→ **Task details**:
Copy each line below as written, but skip the pictures.

Given material Start Marker

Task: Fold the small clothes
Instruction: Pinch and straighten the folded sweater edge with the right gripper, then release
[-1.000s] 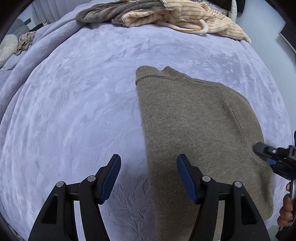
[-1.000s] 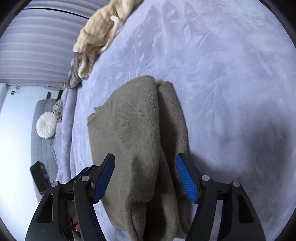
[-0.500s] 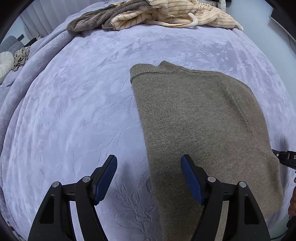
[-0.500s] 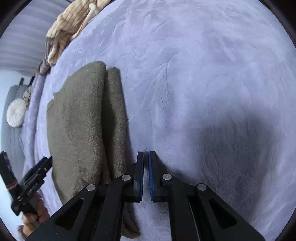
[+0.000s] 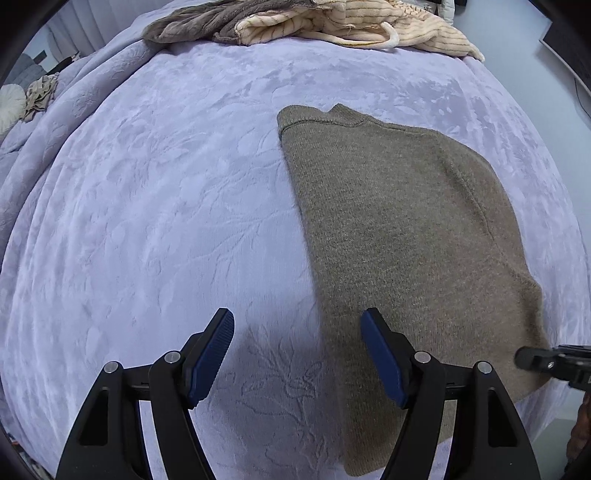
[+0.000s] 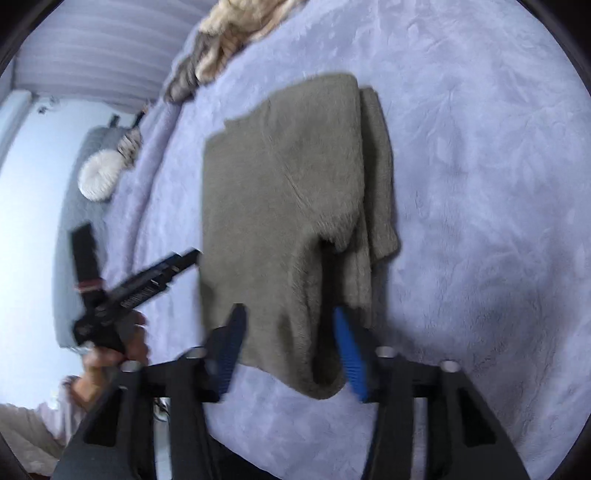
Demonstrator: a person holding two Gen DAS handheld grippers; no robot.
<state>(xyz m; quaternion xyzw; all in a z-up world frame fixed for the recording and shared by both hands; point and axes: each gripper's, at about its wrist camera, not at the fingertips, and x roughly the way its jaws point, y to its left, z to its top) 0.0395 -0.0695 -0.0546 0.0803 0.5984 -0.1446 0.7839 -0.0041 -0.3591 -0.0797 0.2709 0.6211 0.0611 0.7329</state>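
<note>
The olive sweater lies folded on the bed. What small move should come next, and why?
Probably lower the left gripper and close it on the sweater edge. Its jaws stand open astride that edge, one finger over the bedspread, one over the knit. The right gripper, also open, has the sweater's near end between its fingers.

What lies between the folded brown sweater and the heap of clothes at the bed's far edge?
Only bare lilac bedspread separates sweater and heap, seen from the left wrist view.

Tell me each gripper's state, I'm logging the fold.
Left gripper: open, holding nothing.
Right gripper: fingers apart over the sweater, not gripping.
</note>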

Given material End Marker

→ **Exercise answer**:
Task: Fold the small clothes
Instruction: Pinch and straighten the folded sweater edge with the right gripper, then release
[-1.000s] 
[-1.000s] 
[-0.500s] 
[-0.500s] 
[+0.000s] 
[+0.000s] 
Demonstrator: a person holding two Gen DAS handheld grippers; no robot.
<state>(xyz m; quaternion xyzw; all in a z-up world frame fixed for the recording and shared by both hands; point and axes: each gripper's, at about its wrist camera, not at the fingertips, and x roughly the way its jaws point, y to its left, z to its top) 0.0395 -0.0695 -0.0546 0.0803 0.5984 -0.1446 0.7839 -0.0041 -0.3591 -0.0797 0.2709 0.6211 0.0611 0.7329</state>
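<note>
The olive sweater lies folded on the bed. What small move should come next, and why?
Probably lower the left gripper and close it on the sweater edge. Its jaws stand open astride that edge, one finger over the bedspread, one over the knit. The right gripper, also open, has the sweater's near end between its fingers.

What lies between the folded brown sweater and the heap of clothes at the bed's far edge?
Only bare lilac bedspread separates sweater and heap, seen from the left wrist view.

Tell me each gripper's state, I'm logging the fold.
Left gripper: open, holding nothing.
Right gripper: fingers apart over the sweater, not gripping.
</note>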

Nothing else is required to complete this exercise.